**What you should do:**
Each line of the entries below that holds "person" is needed, copied in full.
(Input data)
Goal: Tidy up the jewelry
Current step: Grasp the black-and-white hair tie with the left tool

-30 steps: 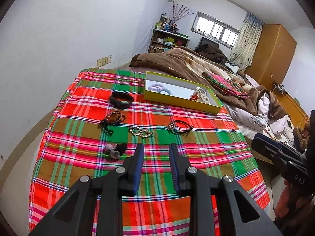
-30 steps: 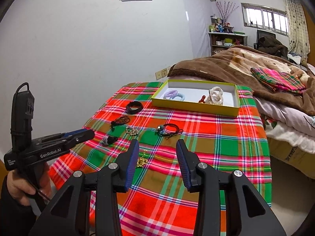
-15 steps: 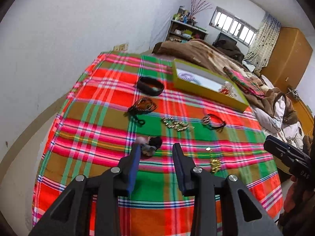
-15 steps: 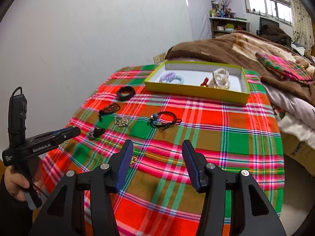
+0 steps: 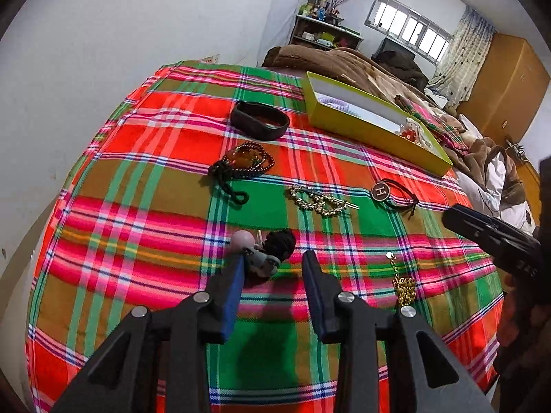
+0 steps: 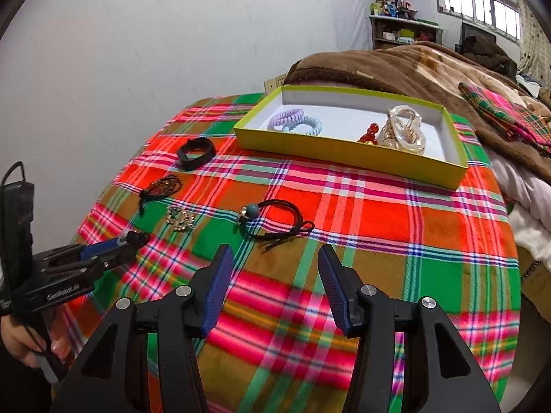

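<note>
On the plaid cloth [image 5: 144, 179] lie a black pom-pom hair tie with pink and grey beads [image 5: 272, 247], a dark bead bracelet [image 5: 242, 161], a black band [image 5: 260, 124], a gold chain piece [image 5: 320, 201], a black hair tie with a round "H" charm [image 5: 392, 194] and a gold chain [image 5: 404, 285]. My left gripper [image 5: 273, 263] is open, its tips around the pom-pom tie. My right gripper [image 6: 273, 261] is open and empty, just short of the black hair tie [image 6: 275, 220]. The yellow-green box [image 6: 344, 144] holds spiral hair ties, red beads and a clear bracelet.
A white wall runs along the left. A bed with a brown blanket [image 6: 413, 65] lies behind the box. The cloth's right edge drops off toward bedding [image 6: 527, 199]. A shelf [image 5: 323, 34] and a wooden wardrobe [image 5: 506, 79] stand far back.
My left gripper has moved forward and down until its tips flank the pom-pom tie. My right gripper has moved forward toward the black hair tie and opened wider.
</note>
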`<control>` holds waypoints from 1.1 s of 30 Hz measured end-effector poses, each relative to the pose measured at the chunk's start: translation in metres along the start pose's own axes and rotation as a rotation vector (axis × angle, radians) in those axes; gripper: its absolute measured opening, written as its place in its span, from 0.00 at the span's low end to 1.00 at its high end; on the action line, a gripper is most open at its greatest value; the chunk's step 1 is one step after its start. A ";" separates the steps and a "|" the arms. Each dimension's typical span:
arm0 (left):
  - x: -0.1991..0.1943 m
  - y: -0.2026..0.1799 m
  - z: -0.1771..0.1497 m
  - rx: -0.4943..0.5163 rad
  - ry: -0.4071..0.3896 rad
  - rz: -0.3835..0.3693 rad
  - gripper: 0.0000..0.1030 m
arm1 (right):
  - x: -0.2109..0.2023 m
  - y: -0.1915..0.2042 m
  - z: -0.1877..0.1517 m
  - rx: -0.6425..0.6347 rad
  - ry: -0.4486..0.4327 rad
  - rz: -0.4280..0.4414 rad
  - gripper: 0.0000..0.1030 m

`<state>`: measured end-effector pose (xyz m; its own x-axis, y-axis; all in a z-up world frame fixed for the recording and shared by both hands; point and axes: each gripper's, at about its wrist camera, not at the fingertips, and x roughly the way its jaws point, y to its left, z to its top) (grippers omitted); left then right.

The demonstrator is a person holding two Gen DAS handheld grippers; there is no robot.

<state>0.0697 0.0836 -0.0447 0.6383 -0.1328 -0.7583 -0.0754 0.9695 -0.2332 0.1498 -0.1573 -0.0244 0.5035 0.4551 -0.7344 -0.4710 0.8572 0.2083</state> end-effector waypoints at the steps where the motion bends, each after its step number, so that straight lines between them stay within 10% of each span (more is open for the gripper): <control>1: 0.000 0.000 0.000 -0.001 0.000 -0.002 0.22 | 0.002 0.000 0.001 -0.002 0.002 0.000 0.51; 24: -0.028 0.009 0.017 -0.031 -0.115 -0.080 0.21 | 0.051 -0.003 0.026 -0.042 0.093 -0.005 0.50; 30: -0.026 0.010 0.017 -0.041 -0.108 -0.089 0.21 | 0.054 -0.003 0.021 -0.044 0.094 -0.096 0.05; 33: -0.025 0.010 0.018 -0.041 -0.105 -0.087 0.21 | 0.052 -0.005 0.020 -0.040 0.097 -0.099 0.04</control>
<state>0.0671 0.1008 -0.0172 0.7205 -0.1916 -0.6665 -0.0457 0.9459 -0.3213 0.1928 -0.1334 -0.0505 0.4777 0.3419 -0.8093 -0.4519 0.8856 0.1073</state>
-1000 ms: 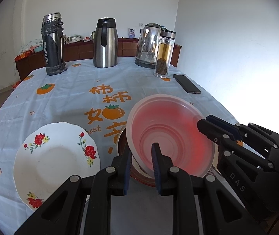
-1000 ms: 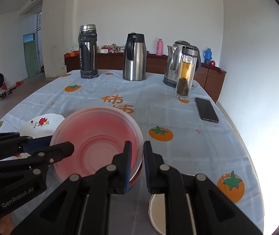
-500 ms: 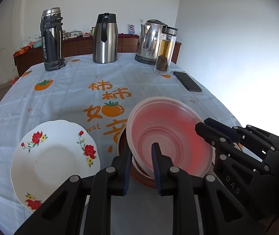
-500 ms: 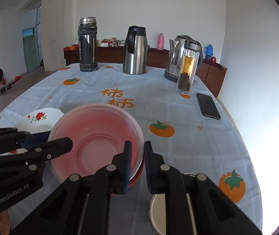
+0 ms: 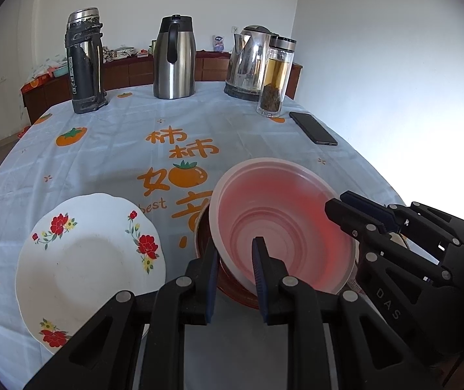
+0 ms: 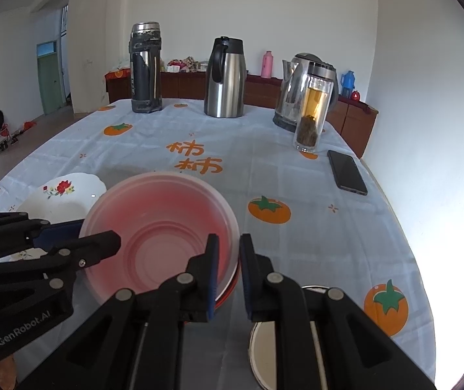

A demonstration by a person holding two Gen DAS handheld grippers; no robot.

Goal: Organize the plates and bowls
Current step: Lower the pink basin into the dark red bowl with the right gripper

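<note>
A translucent pink plastic bowl [image 5: 284, 227], round with stepped rings inside, sits tilted in a darker red-brown bowl [image 5: 232, 287] near the front edge of the tabletop [image 5: 118, 149], which wears a pale blue cloth printed with orange persimmons. The left gripper [image 5: 234, 274] has its fingers clamped on the pink bowl's near rim, one finger outside, one inside. The right gripper [image 6: 228, 271] pinches the same rim at the bowl's 3 o'clock side, likewise straddling the wall. At the bowl's 9 o'clock lies a white scalloped plate [image 5: 88, 266] with red flowers. A round metal dish [image 6: 267, 347] shows partly under the right fingers. At 12 o'clock, far off, stand steel flasks, a kettle [image 5: 248, 61] and a glass tea bottle [image 5: 275, 78].
</note>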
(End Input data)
**Answer area:**
The demonstrator is a person holding two Gen DAS handheld grippers; there is no robot.
A demonstration by a person holding two Gen DAS handheld grippers; no robot.

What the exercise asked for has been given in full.